_Task to carry out:_ Can you print the data exactly and leave out each image?

_Raw data:_
Start of Block
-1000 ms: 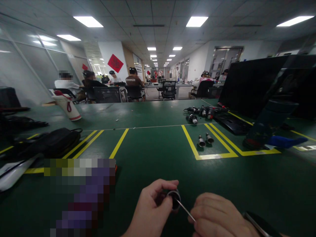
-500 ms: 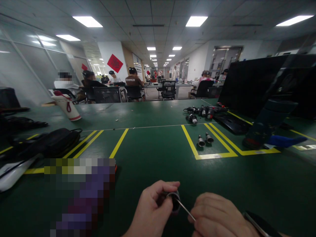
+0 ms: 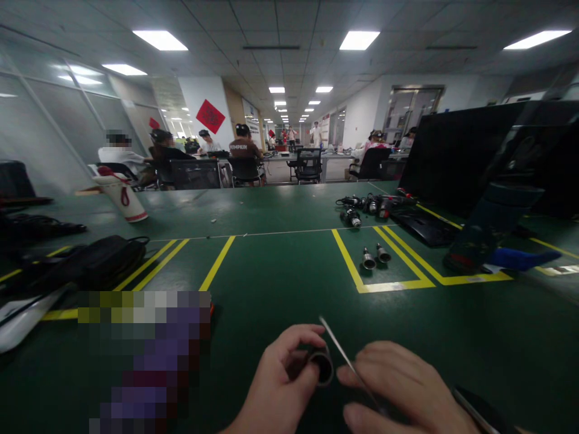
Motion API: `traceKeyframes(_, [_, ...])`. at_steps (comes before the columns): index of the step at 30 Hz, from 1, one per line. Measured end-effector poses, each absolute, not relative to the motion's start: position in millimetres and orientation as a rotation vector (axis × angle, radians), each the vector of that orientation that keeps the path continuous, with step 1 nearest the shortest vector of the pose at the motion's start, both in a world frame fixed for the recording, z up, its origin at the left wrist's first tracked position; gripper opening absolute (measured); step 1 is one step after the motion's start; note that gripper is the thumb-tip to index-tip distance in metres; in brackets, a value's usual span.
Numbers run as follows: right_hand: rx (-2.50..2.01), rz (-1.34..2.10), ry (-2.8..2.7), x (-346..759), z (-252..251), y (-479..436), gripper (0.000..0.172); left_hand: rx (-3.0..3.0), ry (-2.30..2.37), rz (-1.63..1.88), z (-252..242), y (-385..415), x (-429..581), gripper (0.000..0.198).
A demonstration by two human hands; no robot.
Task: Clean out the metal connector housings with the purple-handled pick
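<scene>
My left hand [image 3: 278, 380] is closed around a small dark cylindrical part with a metal rim [image 3: 320, 366], low in the head view, just above the green table [image 3: 280, 271]. My right hand [image 3: 402, 389] is closed on a thin metal rod [image 3: 341, 351], whose tip points up and to the left, above the part's rim and outside its opening. The two hands are close together, almost touching.
Two small cylindrical parts [image 3: 374, 257] lie inside a yellow-marked box; more lie in a pile [image 3: 368, 206] farther back. A dark monitor [image 3: 456, 154], a blue-dark cup [image 3: 491, 226], a black bag [image 3: 93, 259] and a paper cup [image 3: 121, 199] stand around. Several seated people work at far tables.
The rod's tip, which sat in the part's opening, has come out and now points up and left above it. My right hand has shifted slightly up.
</scene>
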State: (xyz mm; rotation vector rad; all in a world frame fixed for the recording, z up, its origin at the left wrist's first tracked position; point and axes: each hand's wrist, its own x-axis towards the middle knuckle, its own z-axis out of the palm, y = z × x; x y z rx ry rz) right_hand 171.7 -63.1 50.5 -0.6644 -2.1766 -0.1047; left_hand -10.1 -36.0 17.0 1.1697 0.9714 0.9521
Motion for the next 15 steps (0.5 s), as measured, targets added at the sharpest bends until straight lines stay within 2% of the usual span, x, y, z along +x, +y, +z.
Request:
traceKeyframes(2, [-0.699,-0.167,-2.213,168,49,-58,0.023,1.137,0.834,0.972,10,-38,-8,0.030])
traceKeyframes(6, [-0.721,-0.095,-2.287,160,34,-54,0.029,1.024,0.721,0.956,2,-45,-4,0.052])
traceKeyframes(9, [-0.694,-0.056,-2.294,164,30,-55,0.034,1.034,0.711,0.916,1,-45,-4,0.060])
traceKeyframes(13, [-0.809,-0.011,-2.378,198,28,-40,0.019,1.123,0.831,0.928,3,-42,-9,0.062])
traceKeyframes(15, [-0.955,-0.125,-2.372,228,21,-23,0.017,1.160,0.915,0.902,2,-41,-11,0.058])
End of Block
_Completed task:_
-1000 ms: 
-500 ms: 
+0 ms: 
Motion API: `traceKeyframes(_, [_, ...])`. at_steps (comes before the columns): index of the step at 30 Hz, from 1, one per line. Measured end-effector poses, each absolute, not relative to the motion's start: position in millimetres and orientation as a rotation vector (axis × angle, radians), each the vector of that orientation that keeps the path continuous, with step 1 nearest the shortest vector of the pose at the motion's start, both in a world frame fixed for the recording, z up, its origin at the left wrist's first tracked position; gripper opening absolute (measured); step 1 is one step after the motion's start; note that gripper is the thumb-tip to index-tip distance in metres; in brackets, a value's usual span.
Numbers run as follows: right_hand: rx (-2.50..2.01), rz (-1.34..2.10), ry (-2.8..2.7), x (-346..759), z (-252..251), y (-479..436), gripper (0.000..0.172); left_hand: rx (-3.0..3.0), ry (-2.30..2.37), rz (-1.63..1.88), z (-252..242), y (-385..415), x (-429..581), gripper (0.000..0.198).
A demonstration by two human hands; no robot.
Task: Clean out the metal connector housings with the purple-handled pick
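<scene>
My left hand [image 3: 278, 380] is closed around a small dark cylindrical part with a metal rim [image 3: 320, 366], low in the head view, just above the green table [image 3: 280, 271]. My right hand [image 3: 402, 389] is closed on a thin metal rod [image 3: 341, 351], whose tip points up and to the left, above the part's rim and outside its opening. The two hands are close together, almost touching.
Two small cylindrical parts [image 3: 374, 257] lie inside a yellow-marked box; more lie in a pile [image 3: 368, 206] farther back. A dark monitor [image 3: 456, 154], a blue-dark cup [image 3: 491, 226], a black bag [image 3: 93, 259] and a paper cup [image 3: 121, 199] stand around. Several seated people work at far tables.
The rod's tip, which sat in the part's opening, has come out and now points up and left above it. My right hand has shifted slightly up.
</scene>
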State: (xyz mm; rotation vector rad; all in a world frame fixed for the recording, z up, its origin at the left wrist's first tracked position; point and axes: each hand's wrist, its own x-axis towards the middle knuckle, its own z-axis out of the palm, y = z × x; x y z rx ry rz) right_hand 171.7 -63.1 50.5 -0.6644 -2.1766 -0.1047; left_hand -10.1 -36.0 17.0 1.1697 0.9714 0.9521
Motion for the next 15 steps (0.5 s), as measured, targets added at the sharpest bends until straight lines stay within 2% of the usual span, x, y, z along +x, +y, +z.
Request:
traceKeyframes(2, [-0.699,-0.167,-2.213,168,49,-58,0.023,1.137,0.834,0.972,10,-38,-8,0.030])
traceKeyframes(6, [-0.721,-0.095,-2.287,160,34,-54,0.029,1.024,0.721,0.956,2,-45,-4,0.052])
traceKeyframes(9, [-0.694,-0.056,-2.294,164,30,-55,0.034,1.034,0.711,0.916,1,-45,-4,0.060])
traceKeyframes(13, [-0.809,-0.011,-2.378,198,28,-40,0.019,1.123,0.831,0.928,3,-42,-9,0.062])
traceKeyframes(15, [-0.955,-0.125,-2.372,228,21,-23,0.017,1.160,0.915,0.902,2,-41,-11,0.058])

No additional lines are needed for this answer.